Among the inhabitants of the community are 9 people of the Orthodox faith and 2 clergy. Among families living in the village are those of the rural assemblyman and doctor, a group of 7 people. The junior official [meshchanin] Sapozhnikov has 4 in his household. The local settler/landowners, in addition to agriculture, are involved in the following trades: 5 shoemakers, 1 tailor, 1 carpenter, 3 joiners [cabinetmakers], 3 carters, 2 smiths, 3 sieve makers, and 1 weaver. There are 2 windmills and 1 oil press in the village.

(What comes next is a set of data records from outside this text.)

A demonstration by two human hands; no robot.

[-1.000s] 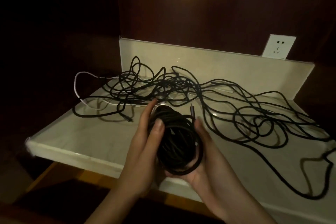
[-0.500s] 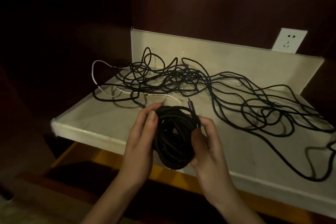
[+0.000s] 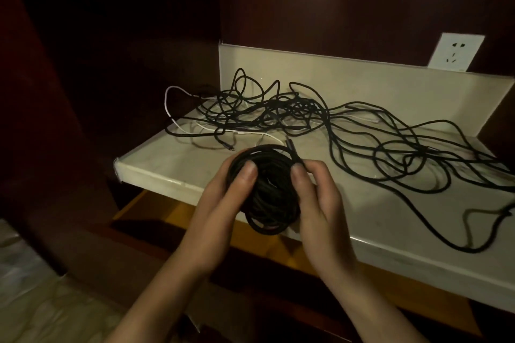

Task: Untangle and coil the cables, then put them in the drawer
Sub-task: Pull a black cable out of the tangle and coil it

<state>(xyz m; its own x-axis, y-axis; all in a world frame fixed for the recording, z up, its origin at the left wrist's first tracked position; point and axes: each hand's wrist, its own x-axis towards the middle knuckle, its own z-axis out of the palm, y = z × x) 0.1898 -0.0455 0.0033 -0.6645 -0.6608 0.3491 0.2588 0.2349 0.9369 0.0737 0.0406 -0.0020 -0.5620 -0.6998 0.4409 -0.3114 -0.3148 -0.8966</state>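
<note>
Holding a wound black coil [image 3: 267, 192] above the near edge of the pale tabletop [image 3: 172, 167], the left hand [image 3: 220, 203] curls round its left side while the right hand [image 3: 315, 198] grips the right side, fingertips pinching the loose plug end [image 3: 291, 147] against the loops. If that pinch slackens, the springy turns will likely fan open and the coil will unwind. The rest, a black tangle [image 3: 334, 131] threaded with a white cable [image 3: 178, 120], sprawls across the far tabletop; a trailing end could snag it and drag strands over the edge. The drawer opening is too dark to make out. The wall socket [image 3: 454, 56] at the far right bears no readable writing; no brand shows anywhere.
</note>
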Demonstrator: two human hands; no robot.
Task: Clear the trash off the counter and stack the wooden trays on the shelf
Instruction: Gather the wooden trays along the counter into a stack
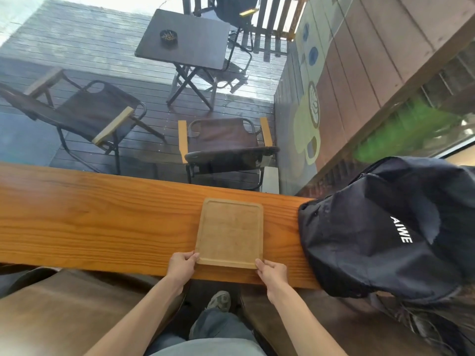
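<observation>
Wooden tray (229,231) bare on counter (102,222); both hands (181,265) gripping near corners.

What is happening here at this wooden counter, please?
A person stands at the wooden counter and grips the near corners of an empty wooden tray, left hand on one corner and right hand on the other. The tray lies flat on the counter. A black backpack sits just to its right. No trash shows on the counter.
</observation>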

Land holdings were allotted by the crown at 12 3/4 desyutine per male according to the 10th revision. Altogether there are 5157 desyatine of arable land and 3080 of non-arable, totaling 8237 desyatine. It is 5 verst to the colony of Alexandertal, 5 to Neu-Norka, 6 to the colony of Unterdorf, 1/4 to the Reisig estate, 3 to the hamlet of Tikhomirov (Kamyshin volost), 12 to the hamlet of Dubovka, 20 to Avilovo station on the Tambov-Kamyshin railroad, 25 verst to
Kamyshin, and 154 verst to Saratov.

The remainder of the article gives the population of the Ilovlinsky volost in 1894 as 11,717 people of both sexes. The article closes with descriptions of the various ancient burial mounds Furganyl found near the villages of the volost.

Sources
List of populated places of the central statistical committee of 1862; Saratov Guberniya News [Saratov Gubemiya Vedomosti] of 1890, nos. 43, 56, and 58; information from the guberniya statistical committee of 1891; Collection of articles [Sbornik] of the Saratov guberniya zemstvo [district rural assemblyl of 1891, Kamyshin uyezd; military-topographical map from General Staff, published 1892; and zemstvo map of 1894.